Gold held steady on Wednesday as the dollar traded near three-week lows, after U.S. Federal Reserve Chairman Jerome Powell reiterated that the central bank will be patient in hiking interest rates, while palladium hovered near the psychological level of $1,550.
Spot gold inched down 0.1 percent to $1,327.51 per ounce as of 0434 GMT, while U.S. gold futures were up 0.1 percent at $1,329.8.
The dollar index against major currencies was at 96.131, after shedding 0.4 percent overnight to 95.948, its lowest since Feb. 5.
"Gold has found very good support at $1,300, especially after the Fed's stance," said Mark To, head of research at Wing Fung Precious Metals in Hong Kong.
"At this moment, people have very diverse views on the course of Fed. But it is patient and more data dependent, which is going to be good for gold. $1,300- $1,400 should be very reasonable price range for this year."
During his testimony before the U.S. Senate Banking Committee on Tuesday, Powell reiterated that the Fed will remain "patient" in deciding on further interest rate hikes.
Meanwhile, spot palladium slipped 0.8 percent to $1,548 per ounce, after scaling a record peak of $1,565.09 in the previous session.
The autocatalyst metal has climbed about 23 percent this year on widening supply tightness in the market, while threats of strikes by mineworkers in South Africa added support to the metal.
Analysts say that though the fundamental reasons are still intact the strong rally in prices, in a very short duration, has increased risk of profit taking or correction.
Norilsk Nickel, the world's largest palladium producer, said tighter emissions regulations in all major markets and flattish primary supply would widen a palladium deficit in 2019.
Investors will be keeping an eye on the U.S.-North Korean summit, scheduled to kick-off in Hanoi later on Wednesday.
U.S. President Donald Trump and North Korean leader Kim Jong Un were due to meet for their second summit, betting that their personal relationship can break a stalemate over the North's nuclear weapons and end more than 70 years of hostility.
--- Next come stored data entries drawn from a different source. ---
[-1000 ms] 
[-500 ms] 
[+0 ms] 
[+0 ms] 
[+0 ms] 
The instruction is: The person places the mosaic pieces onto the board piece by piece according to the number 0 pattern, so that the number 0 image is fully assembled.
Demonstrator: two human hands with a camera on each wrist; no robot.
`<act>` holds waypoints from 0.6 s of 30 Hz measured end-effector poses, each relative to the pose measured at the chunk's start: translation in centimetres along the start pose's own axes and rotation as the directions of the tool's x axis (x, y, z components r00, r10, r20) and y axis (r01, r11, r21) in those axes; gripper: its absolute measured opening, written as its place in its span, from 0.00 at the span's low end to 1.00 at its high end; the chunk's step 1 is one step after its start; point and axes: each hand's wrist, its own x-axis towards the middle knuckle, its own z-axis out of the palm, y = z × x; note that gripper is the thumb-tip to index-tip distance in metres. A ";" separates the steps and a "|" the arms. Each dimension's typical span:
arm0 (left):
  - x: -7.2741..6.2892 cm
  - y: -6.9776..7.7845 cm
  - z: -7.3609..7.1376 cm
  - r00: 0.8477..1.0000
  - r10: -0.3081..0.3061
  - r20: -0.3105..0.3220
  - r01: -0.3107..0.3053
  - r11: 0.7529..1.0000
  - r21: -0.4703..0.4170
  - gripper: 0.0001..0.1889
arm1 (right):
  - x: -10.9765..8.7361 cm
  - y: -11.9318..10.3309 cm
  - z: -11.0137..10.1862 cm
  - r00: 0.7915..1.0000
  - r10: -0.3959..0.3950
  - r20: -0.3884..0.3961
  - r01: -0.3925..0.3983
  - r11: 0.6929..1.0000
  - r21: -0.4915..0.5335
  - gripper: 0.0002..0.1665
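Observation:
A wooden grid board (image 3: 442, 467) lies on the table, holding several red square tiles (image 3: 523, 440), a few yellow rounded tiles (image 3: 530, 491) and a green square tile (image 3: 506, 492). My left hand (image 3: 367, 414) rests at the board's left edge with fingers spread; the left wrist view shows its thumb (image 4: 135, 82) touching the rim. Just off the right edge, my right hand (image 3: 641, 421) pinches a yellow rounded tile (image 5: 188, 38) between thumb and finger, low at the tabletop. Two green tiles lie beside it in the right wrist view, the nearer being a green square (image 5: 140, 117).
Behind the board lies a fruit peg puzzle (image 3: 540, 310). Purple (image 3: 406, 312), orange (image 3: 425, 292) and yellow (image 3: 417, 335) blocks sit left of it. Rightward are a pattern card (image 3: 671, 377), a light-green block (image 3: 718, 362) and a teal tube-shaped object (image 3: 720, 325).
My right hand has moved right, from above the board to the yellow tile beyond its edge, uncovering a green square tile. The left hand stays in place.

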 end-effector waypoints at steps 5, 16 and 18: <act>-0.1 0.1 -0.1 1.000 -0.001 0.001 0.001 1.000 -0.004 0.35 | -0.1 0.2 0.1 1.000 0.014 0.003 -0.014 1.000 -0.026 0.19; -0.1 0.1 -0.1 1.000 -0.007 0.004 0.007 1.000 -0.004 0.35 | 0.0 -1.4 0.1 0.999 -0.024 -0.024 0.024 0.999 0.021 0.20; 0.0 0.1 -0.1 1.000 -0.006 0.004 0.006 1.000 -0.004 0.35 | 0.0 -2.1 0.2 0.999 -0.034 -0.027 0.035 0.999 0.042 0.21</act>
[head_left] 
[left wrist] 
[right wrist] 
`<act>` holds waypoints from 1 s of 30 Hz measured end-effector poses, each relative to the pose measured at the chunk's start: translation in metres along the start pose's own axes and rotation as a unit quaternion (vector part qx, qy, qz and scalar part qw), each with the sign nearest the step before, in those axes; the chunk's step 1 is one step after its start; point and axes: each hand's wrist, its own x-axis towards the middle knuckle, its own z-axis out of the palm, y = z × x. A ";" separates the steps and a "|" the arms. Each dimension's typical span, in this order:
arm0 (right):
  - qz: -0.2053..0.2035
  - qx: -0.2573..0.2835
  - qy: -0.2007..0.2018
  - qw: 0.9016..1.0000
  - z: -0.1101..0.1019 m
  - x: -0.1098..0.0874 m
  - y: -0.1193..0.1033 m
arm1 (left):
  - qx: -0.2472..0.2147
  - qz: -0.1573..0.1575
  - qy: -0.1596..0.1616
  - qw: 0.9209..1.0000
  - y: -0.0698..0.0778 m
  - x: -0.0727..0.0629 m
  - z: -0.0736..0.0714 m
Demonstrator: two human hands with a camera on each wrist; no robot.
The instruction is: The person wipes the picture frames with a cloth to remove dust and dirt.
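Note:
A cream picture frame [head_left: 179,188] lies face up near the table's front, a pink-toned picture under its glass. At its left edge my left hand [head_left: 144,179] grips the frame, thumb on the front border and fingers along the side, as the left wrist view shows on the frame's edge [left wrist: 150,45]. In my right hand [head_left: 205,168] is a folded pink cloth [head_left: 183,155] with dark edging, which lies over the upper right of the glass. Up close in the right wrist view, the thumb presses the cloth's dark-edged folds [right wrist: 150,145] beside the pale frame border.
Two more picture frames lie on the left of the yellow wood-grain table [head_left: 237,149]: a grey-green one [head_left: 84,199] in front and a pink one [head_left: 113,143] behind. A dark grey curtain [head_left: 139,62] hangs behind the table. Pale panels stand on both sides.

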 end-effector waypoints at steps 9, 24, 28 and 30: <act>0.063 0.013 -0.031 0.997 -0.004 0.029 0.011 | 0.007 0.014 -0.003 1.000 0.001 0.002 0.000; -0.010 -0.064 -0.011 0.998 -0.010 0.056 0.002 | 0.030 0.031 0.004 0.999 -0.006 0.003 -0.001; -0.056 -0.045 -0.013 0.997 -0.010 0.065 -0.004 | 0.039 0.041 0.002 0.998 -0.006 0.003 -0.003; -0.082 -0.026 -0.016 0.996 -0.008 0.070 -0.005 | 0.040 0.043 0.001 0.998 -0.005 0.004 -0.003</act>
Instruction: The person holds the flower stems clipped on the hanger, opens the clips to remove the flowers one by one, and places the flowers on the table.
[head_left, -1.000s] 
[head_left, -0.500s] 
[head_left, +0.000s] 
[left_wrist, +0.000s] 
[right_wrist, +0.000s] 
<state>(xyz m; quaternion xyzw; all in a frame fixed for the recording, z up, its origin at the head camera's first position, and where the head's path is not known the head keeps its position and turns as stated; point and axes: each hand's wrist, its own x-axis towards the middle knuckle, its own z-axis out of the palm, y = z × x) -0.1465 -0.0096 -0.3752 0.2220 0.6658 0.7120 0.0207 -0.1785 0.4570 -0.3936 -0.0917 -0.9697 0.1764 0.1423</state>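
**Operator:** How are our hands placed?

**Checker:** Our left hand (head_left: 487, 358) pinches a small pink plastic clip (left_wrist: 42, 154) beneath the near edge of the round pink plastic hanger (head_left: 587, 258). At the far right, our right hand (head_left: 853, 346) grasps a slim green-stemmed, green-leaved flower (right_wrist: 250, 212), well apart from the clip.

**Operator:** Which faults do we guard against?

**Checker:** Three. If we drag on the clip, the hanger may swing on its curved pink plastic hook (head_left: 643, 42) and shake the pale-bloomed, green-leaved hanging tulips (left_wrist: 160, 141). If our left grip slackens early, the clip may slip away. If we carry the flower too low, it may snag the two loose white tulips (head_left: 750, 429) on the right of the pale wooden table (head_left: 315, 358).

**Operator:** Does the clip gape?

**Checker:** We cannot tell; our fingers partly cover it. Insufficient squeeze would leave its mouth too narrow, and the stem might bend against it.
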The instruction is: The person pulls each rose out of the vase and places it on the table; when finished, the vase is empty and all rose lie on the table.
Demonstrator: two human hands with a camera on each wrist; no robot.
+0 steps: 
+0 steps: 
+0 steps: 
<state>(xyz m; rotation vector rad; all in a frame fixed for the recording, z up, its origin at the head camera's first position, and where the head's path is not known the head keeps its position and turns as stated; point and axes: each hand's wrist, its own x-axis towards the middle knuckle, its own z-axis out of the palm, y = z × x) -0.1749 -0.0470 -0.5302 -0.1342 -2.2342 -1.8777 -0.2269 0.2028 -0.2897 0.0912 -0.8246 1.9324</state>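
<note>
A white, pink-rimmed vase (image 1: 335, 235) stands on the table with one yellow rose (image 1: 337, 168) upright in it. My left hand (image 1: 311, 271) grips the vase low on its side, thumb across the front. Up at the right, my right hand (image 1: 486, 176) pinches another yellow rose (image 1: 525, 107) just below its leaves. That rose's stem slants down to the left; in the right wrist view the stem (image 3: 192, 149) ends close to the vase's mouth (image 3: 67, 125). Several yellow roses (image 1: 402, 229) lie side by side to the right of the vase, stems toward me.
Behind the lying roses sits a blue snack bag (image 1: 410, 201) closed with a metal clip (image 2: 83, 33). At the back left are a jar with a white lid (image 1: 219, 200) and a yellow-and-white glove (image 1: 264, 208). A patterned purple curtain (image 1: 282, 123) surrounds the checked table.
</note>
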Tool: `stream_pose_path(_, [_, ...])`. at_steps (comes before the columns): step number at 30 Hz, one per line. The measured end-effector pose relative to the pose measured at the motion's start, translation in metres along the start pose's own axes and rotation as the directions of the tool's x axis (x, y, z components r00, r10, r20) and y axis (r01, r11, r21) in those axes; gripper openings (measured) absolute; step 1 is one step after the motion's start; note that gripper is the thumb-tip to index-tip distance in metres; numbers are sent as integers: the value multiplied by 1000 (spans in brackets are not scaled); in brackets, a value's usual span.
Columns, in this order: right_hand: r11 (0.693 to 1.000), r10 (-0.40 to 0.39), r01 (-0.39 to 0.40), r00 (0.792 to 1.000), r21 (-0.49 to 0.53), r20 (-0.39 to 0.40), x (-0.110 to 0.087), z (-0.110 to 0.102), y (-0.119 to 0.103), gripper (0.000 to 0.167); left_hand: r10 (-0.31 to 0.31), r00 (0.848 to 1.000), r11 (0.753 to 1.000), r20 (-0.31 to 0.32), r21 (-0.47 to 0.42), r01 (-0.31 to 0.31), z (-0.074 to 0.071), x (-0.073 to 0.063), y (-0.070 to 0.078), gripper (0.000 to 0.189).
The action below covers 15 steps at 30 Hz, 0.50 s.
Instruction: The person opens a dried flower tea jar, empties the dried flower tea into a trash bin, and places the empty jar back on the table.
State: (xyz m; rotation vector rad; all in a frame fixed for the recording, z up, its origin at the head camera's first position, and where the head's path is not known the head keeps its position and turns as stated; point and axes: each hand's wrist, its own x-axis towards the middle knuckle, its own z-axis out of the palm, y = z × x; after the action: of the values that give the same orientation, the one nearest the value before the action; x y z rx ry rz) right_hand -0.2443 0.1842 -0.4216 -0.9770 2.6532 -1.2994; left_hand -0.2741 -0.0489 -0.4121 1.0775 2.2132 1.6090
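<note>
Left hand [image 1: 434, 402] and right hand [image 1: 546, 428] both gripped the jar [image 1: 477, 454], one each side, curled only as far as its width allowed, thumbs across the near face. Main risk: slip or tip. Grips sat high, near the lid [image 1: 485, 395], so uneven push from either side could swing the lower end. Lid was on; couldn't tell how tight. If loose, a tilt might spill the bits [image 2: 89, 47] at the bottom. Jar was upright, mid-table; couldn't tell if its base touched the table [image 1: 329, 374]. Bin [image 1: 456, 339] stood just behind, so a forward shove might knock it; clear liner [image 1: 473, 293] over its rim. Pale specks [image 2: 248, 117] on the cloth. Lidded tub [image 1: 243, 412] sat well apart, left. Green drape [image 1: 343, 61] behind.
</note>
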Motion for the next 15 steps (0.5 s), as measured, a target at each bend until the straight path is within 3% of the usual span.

Elsewhere, silver fell 0.4 percent to $15.87 per ounce, while platinum was flat at $856, after scaling its highest since early November at $861 earlier in the session.
"Although platinum has bounced back to 3-month highs on mine strike fears, such a boost is likely to be limited," Metals Focus said in its weekly note.
"Widening structural surplus in the platinum market since 2016, is expected to persist for the foreseeable future."